What is required
In your answer, repeat each line of the data exactly.

Supplied data
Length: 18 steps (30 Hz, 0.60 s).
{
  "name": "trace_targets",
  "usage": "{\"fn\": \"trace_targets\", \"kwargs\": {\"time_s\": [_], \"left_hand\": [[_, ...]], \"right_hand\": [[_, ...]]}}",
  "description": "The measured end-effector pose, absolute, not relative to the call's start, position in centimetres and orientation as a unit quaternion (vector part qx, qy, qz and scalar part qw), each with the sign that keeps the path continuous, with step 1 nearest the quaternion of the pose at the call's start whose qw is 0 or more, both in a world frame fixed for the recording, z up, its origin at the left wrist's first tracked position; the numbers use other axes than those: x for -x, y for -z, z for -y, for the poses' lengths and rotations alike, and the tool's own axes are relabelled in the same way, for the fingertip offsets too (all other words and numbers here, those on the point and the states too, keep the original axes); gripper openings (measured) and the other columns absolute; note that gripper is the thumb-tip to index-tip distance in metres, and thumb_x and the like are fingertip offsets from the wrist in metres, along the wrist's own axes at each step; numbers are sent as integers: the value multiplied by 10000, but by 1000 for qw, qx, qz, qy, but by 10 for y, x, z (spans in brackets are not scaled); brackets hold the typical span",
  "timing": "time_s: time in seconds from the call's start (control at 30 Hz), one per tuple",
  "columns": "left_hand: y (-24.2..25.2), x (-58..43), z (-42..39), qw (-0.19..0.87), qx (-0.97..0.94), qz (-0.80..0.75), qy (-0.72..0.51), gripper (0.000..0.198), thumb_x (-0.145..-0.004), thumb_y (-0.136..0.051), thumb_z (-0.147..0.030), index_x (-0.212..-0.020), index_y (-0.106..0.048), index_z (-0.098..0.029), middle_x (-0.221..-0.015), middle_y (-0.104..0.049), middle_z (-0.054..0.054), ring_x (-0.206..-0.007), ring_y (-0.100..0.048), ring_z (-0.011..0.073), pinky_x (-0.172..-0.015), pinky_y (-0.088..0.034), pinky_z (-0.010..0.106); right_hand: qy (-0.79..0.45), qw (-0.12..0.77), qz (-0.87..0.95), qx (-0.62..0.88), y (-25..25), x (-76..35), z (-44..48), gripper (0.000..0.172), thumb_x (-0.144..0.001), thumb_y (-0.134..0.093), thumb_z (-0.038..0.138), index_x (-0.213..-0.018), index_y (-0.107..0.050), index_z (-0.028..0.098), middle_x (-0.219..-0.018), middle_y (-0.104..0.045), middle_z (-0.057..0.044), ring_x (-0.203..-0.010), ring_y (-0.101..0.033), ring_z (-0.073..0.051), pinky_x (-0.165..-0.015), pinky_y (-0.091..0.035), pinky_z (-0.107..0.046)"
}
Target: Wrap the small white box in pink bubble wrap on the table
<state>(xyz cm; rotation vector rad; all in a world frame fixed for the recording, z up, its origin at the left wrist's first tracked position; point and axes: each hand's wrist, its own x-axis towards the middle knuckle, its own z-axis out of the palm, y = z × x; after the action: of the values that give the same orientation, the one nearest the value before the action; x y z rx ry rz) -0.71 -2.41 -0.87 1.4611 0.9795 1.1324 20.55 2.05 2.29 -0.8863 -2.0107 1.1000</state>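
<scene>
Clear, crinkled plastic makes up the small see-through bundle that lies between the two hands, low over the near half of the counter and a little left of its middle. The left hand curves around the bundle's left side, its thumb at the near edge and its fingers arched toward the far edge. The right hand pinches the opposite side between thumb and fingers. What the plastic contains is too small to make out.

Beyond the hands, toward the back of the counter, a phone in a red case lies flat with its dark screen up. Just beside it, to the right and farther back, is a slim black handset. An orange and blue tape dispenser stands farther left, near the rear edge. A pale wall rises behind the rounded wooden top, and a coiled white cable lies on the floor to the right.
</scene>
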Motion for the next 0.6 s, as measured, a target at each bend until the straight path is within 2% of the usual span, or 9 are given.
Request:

Result of this task
Length: 18 steps (30 Hz, 0.60 s).
{
  "name": "trace_targets",
  "usage": "{\"fn\": \"trace_targets\", \"kwargs\": {\"time_s\": [_], \"left_hand\": [[_, ...]], \"right_hand\": [[_, ...]]}}",
  "description": "The measured end-effector pose, absolute, not relative to the call's start, position in centimetres and orientation as a unit quaternion (vector part qx, qy, qz and scalar part qw), each with the sign that keeps the path continuous, with step 1 nearest the quaternion of the pose at the call's start whose qw is 0 or more, both in a world frame fixed for the recording, z up, its origin at the left wrist's first tracked position; the numbers use other axes than those: x for -x, y for -z, z for -y, for the poses' lengths and rotations alike, and the tool's own axes are relabelled in the same way, for the fingertip offsets too (all other words and numbers here, those on the point and the states too, keep the original axes); gripper openings (measured) and the other columns absolute; note that gripper is the thumb-tip to index-tip distance in metres, and thumb_x and the like are fingertip offsets from the wrist in metres, along the wrist's own axes at each step; numbers are sent as integers: the value multiplied by 10000, but by 1000 for qw, qx, qz, qy, but by 10 for y, x, z (spans in brackets are not scaled); brackets hold the typical span",
  "timing": "time_s: time in seconds from the call's start (control at 30 Hz), one per tuple",
  "columns": "left_hand: y (-24.2..25.2), x (-58..43), z (-42..39), qw (-0.19..0.87), qx (-0.97..0.94), qz (-0.80..0.75), qy (-0.72..0.51), gripper (0.000..0.198), thumb_x (-0.145..-0.004), thumb_y (-0.136..0.051), thumb_z (-0.147..0.030), index_x (-0.212..-0.020), index_y (-0.106..0.048), index_z (-0.098..0.029), middle_x (-0.221..-0.015), middle_y (-0.104..0.049), middle_z (-0.054..0.054), ring_x (-0.206..-0.007), ring_y (-0.100..0.048), ring_z (-0.011..0.073), pinky_x (-0.172..-0.015), pinky_y (-0.088..0.034), pinky_z (-0.010..0.106); right_hand: qy (-0.79..0.45), qw (-0.12..0.77), qz (-0.87..0.95), qx (-0.62..0.88), y (-25..25), x (-76..35), z (-44..48), gripper (0.000..0.172), thumb_x (-0.144..0.001), thumb_y (-0.134..0.093), thumb_z (-0.038..0.138), index_x (-0.213..-0.018), index_y (-0.107..0.050), index_z (-0.028..0.098), middle_x (-0.219..-0.018), middle_y (-0.104..0.045), middle_z (-0.057..0.044), ring_x (-0.203..-0.010), ring_y (-0.101..0.033), ring_z (-0.073..0.051), pinky_x (-0.165..-0.015), pinky_y (-0.091..0.035), pinky_z (-0.107..0.046)"
}
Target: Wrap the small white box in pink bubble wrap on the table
<state>(xyz cm; rotation vector rad; all in a world frame fixed for the recording, z up, its origin at the left wrist's first tracked position; point and axes: each hand's wrist, its own x-axis towards the middle knuckle, its own z-axis out of the palm, y = z × x; after the action: of the values that give the same orientation, the one nearest the value before the action; x y z rx ry rz) -0.71 -2.41 -0.87 1.4611 0.9795 1.1324 20.55 2.05 2.29 -0.8863 -2.0107 1.1000</state>
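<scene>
Clear, crinkled plastic makes up the small see-through bundle that lies between the two hands, low over the near half of the counter and a little left of its middle. The left hand curves around the bundle's left side, its thumb at the near edge and its fingers arched toward the far edge. The right hand pinches the opposite side between thumb and fingers. What the plastic contains is too small to make out.

Beyond the hands, toward the back of the counter, a phone in a red case lies flat with its dark screen up. Just beside it, to the right and farther back, is a slim black handset. An orange and blue tape dispenser stands farther left, near the rear edge. A pale wall rises behind the rounded wooden top, and a coiled white cable lies on the floor to the right.
</scene>
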Motion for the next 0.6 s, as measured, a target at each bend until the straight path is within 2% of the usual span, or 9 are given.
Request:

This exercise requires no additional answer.